Imaging description

The FLAIR pulse sequence completely suppresses the bright signal from cerebrospinal fluid (CSF) due to a 180-degree inversion pulse followed by an excitation pulse applied at the null point for CSF. Dark CSF signal on a T2-weighted image increases the detection sensitivity of hyperintense lesions near the CSF surfaces, making FLAIR an indispensible sequence for brain imaging.

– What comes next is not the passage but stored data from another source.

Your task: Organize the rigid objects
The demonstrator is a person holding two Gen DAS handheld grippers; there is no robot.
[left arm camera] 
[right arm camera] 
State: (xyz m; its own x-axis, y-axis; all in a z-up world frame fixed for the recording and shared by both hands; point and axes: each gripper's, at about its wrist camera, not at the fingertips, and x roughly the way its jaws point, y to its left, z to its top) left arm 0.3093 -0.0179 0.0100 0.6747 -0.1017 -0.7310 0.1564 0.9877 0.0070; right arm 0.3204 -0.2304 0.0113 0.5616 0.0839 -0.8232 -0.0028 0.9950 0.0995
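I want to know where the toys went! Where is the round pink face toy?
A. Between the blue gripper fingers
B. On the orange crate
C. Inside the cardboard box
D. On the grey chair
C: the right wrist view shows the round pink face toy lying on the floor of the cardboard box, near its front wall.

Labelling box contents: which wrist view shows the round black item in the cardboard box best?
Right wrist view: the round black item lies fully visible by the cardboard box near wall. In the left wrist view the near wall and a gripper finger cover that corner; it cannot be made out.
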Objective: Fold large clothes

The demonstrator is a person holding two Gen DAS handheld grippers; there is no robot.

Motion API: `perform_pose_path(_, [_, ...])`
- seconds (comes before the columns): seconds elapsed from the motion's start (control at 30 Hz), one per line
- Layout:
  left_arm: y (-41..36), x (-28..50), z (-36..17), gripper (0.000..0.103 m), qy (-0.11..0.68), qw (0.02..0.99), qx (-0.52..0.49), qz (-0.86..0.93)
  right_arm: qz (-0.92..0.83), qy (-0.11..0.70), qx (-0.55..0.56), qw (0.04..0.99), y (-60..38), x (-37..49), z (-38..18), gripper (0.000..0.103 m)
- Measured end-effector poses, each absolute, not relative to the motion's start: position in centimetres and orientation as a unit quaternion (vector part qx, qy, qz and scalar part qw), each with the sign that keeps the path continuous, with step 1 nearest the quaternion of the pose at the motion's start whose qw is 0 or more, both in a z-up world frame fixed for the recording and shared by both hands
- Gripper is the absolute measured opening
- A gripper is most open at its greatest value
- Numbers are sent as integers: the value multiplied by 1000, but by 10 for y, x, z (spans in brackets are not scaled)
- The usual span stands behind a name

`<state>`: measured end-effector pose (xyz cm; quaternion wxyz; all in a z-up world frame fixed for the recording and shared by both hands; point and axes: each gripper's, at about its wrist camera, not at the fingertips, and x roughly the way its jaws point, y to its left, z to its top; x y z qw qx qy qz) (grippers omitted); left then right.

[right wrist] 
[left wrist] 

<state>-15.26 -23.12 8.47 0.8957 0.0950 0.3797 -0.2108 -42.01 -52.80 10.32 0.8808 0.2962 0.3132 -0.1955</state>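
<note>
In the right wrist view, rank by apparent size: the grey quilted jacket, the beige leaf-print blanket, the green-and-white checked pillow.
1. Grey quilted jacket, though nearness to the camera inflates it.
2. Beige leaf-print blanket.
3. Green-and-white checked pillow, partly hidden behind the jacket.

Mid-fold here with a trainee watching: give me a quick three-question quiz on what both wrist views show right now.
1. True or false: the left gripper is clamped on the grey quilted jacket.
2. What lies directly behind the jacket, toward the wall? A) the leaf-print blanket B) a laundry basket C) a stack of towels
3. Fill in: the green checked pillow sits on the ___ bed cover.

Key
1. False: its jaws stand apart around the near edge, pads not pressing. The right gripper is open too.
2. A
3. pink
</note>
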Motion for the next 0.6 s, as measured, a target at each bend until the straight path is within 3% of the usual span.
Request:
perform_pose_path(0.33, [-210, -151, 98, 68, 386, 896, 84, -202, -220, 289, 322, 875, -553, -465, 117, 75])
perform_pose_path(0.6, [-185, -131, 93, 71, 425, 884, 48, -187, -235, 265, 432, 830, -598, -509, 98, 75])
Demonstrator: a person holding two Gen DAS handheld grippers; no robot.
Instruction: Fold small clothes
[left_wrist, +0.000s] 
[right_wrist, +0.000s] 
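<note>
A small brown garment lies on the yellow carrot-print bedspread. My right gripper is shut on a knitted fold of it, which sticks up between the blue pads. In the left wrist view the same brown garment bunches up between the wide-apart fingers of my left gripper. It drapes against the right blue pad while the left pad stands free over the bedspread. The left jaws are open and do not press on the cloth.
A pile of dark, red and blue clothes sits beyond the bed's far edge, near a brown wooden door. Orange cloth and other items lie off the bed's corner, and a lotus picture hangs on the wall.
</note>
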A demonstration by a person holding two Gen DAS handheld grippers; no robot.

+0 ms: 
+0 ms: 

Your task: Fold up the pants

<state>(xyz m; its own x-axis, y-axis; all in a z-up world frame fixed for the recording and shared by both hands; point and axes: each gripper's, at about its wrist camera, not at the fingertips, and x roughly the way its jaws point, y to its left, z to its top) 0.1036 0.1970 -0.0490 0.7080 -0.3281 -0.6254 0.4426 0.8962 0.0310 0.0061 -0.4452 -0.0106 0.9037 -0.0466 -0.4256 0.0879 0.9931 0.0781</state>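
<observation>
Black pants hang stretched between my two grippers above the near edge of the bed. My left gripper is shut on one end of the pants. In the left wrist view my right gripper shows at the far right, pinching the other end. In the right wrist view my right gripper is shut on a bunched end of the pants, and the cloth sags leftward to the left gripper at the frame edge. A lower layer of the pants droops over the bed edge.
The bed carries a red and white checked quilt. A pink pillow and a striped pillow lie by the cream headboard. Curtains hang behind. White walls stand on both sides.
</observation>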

Non-suppression of CSF signal on FLAIR is generally attributed to increased protein concentration in the CSF, resulting in decreased T1 relaxation time, and this finding can be seen in a variety of conditions including acute and subacute subarachnoid hemorrhage (SAH), meningitis, leptomeningeal metastases and inflammation, vascular congestion secondary to venous occlusion or arterial collateral flow, and artifact from field inhomogeneity created by metal or other foreign material. Perhaps the most common reason for sulcal hyperintensity on FLAIR images in a hospital setting, however, is high concentrations of oxygen inhalation during MRI, which is a routine procedure for patients receiving general anesthesia for MRI scanning (Fig. 51.1). It has been shown that administration of a high fraction of inspired oxygen during general anesthesia correlates with increased CSF signal intensity on brain FLAIR MR images, and that patients receiving 100% oxygen almost invariably show sulcal hyperintensity, whereas under 50% oxygen this phenomena is unlikely to occur [1,2]. While the exact mechanism is not clear, increased oxygen concentration in CSF, coupled with the mild paramagnetic feature of oxygen, is believed to be responsible from T1 shortening of CSF.